From a baseline [Ca2+]i of 177 +/- 52 nmol/L, K+ cardioplegic infusion (302 +/- 80 nmol/L potassium) markedly increased [Ca2+]i, whereas blood cardioplegic infusion (214 +/- 53 nmol/L) and Mg2+ cardioplegic infusion (180 +/- 42 nmol/L) did not alter [Ca2+]i. Although a difference between groups in percentage contraction after application of 50 mmol/L KCl was not observed, [Ca2+]i increased significantly more in vessels in the control group (764 +/- 327 nmol/L) and the K+ crystalloid cardioplegic infusion group (698 +/- 215 nmol/L) than in vessels in the blood cardioplegic infusion group (402 +/- 45 nmol/L) and the Mg2+ cardioplegic infusion group (389 +/- 80 nmol/L). Mg2+ cardioplegic solution induced no microvascular contraction at either 4 degrees C or 37 degrees C, nor was an increase in [Ca2+]i observed.
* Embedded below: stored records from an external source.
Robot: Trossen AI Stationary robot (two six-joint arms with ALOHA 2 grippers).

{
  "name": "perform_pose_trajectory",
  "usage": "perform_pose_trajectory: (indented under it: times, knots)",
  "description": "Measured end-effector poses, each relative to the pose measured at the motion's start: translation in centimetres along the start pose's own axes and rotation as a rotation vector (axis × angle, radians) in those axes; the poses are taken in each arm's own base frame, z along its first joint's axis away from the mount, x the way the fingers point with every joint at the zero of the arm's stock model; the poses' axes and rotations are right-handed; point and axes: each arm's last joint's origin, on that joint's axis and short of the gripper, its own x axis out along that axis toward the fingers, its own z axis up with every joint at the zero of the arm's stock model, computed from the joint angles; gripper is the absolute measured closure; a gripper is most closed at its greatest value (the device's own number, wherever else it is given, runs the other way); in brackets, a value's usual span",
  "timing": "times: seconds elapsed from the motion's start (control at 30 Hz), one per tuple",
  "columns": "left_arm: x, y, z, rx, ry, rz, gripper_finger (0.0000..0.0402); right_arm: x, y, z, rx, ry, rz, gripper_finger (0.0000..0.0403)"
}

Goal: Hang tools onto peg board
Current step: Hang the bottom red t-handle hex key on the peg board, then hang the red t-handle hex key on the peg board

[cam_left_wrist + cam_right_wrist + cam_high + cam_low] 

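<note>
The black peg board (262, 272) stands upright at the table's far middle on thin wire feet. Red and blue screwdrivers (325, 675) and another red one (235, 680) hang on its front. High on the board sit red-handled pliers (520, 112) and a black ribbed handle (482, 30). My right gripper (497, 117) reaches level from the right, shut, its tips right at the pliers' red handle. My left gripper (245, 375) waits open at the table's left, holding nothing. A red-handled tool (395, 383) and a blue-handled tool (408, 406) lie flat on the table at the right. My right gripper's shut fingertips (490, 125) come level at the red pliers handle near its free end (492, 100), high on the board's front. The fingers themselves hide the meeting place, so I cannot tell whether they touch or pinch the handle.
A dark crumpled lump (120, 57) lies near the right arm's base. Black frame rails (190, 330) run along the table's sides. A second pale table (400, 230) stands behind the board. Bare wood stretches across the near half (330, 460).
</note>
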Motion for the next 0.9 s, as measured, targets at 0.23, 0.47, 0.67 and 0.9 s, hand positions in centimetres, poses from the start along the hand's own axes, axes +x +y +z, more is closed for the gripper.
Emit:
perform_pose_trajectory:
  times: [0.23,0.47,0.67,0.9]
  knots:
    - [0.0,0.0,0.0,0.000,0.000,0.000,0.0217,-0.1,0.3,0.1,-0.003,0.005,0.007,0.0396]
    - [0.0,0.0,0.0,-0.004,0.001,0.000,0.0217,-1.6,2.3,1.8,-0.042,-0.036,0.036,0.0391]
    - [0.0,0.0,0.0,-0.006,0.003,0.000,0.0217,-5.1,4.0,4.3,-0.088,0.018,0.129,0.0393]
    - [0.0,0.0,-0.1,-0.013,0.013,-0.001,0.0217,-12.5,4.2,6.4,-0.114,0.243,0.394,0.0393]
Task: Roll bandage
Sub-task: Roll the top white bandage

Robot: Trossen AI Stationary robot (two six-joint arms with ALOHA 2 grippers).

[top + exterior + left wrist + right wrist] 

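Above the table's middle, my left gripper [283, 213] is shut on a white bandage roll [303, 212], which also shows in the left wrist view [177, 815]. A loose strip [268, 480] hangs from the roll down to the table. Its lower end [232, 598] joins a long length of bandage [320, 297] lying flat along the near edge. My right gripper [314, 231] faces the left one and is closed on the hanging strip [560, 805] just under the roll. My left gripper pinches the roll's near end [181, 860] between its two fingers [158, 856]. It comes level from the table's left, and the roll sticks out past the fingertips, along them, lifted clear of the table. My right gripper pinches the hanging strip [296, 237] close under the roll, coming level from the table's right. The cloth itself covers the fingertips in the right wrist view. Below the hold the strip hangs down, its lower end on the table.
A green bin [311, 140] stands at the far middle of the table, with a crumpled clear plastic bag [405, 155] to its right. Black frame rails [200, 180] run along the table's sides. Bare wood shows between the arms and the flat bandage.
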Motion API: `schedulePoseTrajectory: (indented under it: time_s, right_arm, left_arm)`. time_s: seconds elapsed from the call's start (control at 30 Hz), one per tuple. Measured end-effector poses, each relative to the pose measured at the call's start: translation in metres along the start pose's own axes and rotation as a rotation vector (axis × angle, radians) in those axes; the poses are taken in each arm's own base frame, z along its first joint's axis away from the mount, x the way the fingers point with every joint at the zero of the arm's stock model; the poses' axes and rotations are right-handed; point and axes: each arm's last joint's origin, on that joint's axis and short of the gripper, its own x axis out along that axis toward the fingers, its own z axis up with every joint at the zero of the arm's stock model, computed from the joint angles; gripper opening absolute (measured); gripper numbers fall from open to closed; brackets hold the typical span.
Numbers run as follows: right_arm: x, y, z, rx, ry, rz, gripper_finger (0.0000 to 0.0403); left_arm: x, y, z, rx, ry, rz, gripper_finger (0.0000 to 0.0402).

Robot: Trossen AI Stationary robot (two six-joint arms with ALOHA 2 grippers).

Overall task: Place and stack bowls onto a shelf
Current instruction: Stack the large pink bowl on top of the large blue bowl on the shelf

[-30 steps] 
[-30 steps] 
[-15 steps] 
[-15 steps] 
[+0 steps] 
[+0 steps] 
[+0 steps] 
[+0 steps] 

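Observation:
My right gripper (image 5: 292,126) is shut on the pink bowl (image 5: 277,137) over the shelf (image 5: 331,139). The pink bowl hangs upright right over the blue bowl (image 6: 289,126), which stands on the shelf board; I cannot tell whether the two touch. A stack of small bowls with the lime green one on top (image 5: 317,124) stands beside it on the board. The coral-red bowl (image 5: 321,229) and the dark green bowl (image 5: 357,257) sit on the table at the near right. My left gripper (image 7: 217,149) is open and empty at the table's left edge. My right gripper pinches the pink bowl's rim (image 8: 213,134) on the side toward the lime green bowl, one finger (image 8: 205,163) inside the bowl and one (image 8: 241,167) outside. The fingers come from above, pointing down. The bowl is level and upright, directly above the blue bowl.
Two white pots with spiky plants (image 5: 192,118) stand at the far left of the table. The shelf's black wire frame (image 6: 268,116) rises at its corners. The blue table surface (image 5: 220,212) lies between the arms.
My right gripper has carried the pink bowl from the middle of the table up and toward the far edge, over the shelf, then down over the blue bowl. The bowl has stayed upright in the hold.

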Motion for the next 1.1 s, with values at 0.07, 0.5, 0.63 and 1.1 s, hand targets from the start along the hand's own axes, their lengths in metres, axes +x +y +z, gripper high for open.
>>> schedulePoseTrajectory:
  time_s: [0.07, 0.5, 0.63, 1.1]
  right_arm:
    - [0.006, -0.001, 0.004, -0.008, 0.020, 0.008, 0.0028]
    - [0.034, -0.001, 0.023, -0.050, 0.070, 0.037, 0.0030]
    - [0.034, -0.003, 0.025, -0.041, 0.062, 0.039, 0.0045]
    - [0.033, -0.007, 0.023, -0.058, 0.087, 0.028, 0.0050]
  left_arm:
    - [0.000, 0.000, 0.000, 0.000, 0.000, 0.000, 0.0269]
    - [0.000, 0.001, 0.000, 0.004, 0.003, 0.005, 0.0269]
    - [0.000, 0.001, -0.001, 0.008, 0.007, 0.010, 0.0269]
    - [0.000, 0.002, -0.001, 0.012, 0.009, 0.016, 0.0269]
K+ cardioplegic solution induced microvascular contraction at 37 degrees C but not at 4 degrees C; it increased [Ca2+]i at both 4 degrees C and 37 degrees C.

CONCLUSION

An Mg2+-based cardioplegic solution, or appropriate Mg2+ or blood supplementation of a K+ crystalloid cardioplegic solution, may decrease the accumulation of [Ca2+]i in the vascular smooth muscle during ischemic arrest.